Комментарий: программа установлена на kodomo: /nfs/srv/databases/annovar. Для работы с программой annovar из .vcf файла необходимо получить файл, с которым умеет работать эта программа. Сделать это можно с помощью скрипта convert2annovar.pl. См. руководство. Для аннотации файла с snp с помощью предложенных баз данных используйте скрипт annotate_variation.pl. В руководстве можно найти всю необходимую информацию о работе с программой. Например, узнать, какие из Ваших snp имеют rs, можно с помощью команды:
annotate_variation.pl -filter -out outputfile -build hg19 -dbtype snp138 inputfile.human humandb/
где inputfile.human — входной файл, полученный после обработки .vcf с помощью convert2annovar.pl (расширение не имеет значения); outputfile — выходной файл; humandb/ — директория, в которой лежат базы данных (все необходимые базы данных уже есть на kodomo, пользоваться опцией -downdb не надо!); snp138 — база данных, с которой вы работаете. Базы данных в annovar часто обновляются, для корректного запуска программы всегда нужно знать, какая версия какой базы данных у Вас скачена. Для вас: refgene — refGene; dbsnp — snp138; 1000 genomes — 1000g2014oct; GWAS — gwasCatalog; Clinvar — clinvar_20150629. В Annovar существуют 3 типа аннотаций по базам данных, основанных на: генной разметке (gene-based annotation); разметке других регионов генома (region-based annotation); фильтрации (filter-based annotation). Команды, с помощью которых можно проаннотировать полиморфизмы по необходимым базам данных:
refgene - gene-based annotation
annotate_variation.pl -out ex1 -build hg19 example/ex1.avinput humandb/
dbsnp - filter-based annotation
annotate_variation.pl -filter -out ex1 -build hg19 -dbtype snp138 example/ex1.avinput humandb/
1000 genomes - filter-based annotation
annotate_variation.pl -filter -dbtype 1000g2014oct_all -buildver hg19 -out ex1 example/ex1.avinput humandb/
Gwas - region-based annotation
annotate_variation.pl -regionanno -build hg19 -out ex1 -dbtype gwasCatalog example/ex1.avinput humandb/
Clinvar - filter-based annotation
annotate_variation.pl example/ex1.avinput humandb/ -filter -dbtype clinvar_20140211 -buildver hg19 -out ex1
Не забывайте, пожалуйста, прописывать правильные пути до тех файлов, к которым Вы обращаетесь!!!
Отчет
В отчете укажите
- команды
- описание трех полиморфизмов из .vcf файла
- cколько snp и сколько инделей Вы получили?

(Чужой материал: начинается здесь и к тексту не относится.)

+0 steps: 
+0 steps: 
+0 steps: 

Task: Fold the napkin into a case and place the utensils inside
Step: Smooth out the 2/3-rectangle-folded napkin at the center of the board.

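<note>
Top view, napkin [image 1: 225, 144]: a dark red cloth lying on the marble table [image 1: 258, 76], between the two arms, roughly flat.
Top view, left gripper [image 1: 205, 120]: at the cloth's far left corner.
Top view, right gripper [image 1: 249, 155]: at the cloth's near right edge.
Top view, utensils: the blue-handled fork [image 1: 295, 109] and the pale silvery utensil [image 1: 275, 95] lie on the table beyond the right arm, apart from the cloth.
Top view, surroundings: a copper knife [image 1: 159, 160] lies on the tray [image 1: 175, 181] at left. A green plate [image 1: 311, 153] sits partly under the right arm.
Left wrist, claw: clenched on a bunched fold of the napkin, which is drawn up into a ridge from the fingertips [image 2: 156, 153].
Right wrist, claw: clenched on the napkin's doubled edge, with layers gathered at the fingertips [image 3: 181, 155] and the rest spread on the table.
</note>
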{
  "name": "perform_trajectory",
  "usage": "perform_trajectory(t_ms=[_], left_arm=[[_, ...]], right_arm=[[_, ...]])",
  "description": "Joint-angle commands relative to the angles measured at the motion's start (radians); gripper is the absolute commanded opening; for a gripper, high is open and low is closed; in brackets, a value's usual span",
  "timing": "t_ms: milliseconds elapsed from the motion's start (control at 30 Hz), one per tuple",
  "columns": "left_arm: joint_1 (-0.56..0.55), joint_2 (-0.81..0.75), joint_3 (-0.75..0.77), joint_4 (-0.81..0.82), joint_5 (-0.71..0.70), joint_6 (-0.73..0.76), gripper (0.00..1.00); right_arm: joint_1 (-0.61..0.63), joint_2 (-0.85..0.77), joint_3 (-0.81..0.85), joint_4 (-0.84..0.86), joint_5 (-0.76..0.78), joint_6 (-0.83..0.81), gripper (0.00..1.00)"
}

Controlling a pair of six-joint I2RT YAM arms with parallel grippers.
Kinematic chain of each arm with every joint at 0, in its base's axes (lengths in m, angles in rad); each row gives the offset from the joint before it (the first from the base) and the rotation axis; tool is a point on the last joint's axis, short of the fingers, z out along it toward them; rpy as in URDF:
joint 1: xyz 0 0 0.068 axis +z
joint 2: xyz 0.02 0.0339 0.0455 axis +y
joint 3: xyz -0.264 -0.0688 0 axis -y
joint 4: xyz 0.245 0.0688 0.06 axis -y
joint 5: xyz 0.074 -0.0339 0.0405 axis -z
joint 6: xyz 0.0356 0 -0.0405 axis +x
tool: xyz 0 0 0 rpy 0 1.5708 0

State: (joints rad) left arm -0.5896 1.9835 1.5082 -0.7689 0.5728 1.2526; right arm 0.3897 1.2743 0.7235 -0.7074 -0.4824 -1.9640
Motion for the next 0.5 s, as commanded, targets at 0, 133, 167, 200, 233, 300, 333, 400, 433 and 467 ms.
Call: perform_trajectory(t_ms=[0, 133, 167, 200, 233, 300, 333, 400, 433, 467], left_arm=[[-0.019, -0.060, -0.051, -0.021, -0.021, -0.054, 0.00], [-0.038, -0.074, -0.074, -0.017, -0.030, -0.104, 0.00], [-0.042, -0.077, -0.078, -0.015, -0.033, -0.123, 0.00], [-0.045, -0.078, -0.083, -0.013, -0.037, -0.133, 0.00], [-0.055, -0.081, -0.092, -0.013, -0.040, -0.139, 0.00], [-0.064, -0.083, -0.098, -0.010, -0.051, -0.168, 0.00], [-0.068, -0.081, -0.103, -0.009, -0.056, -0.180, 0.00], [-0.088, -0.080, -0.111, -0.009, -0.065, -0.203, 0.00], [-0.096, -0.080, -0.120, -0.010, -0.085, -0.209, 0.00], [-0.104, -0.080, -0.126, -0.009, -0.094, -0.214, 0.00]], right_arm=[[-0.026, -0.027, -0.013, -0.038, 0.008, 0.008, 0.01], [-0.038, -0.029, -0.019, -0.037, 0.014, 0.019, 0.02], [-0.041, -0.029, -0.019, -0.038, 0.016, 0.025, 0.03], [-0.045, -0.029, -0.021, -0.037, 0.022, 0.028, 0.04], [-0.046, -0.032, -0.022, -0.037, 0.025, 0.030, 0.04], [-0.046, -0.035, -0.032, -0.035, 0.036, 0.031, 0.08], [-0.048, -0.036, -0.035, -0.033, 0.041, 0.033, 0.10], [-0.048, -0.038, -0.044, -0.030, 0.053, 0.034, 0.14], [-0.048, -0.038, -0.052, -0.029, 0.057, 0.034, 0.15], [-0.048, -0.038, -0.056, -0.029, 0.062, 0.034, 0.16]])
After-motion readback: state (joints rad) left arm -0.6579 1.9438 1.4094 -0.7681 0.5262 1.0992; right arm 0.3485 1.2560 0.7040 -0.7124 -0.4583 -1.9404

- Хорошее ли покрытие и качество у найденных полиморфизмов?
- На какие категории делит snp база данных refseq в annovar? Сколько snp у Вас попало в каждую группу?
- В какие гены попали Ваши snp?
- К каким нуклеотидным и аминокислотным заменам привели snp?
- Сколько snp имеет rs?
- Что Вы можете сказать о частоте найденных snp?
- Что Вы можете сказать о клинической аннотации snp?
- Составьте сводную таблицу, в которую бы вошли все snp и их характеристики по использованным для аннотации базам данных. По желанию можно выделить и/или описать наиболее интересные на Ваш взгляд полиморфизмы.
- (*) Поместите изображение выравнивания из IGV. Как распределены Ваши чтения относительно экзонов гена?
Комментарий: программы samtools и bcftools стоят на kodomo. Вам помогут опции "samtools mpileup -ugf" и "bcftools view -vcg". Итоговый файл со списком будет иметь расширение vcf. Итоговый файл со списком snp и инделей будет иметь расширение vcf. Опции и формат описаны в руководстве. Обратите внимание на информацию, касающуюся глубины покрытия каждого полиморфизма и его качества (Phred).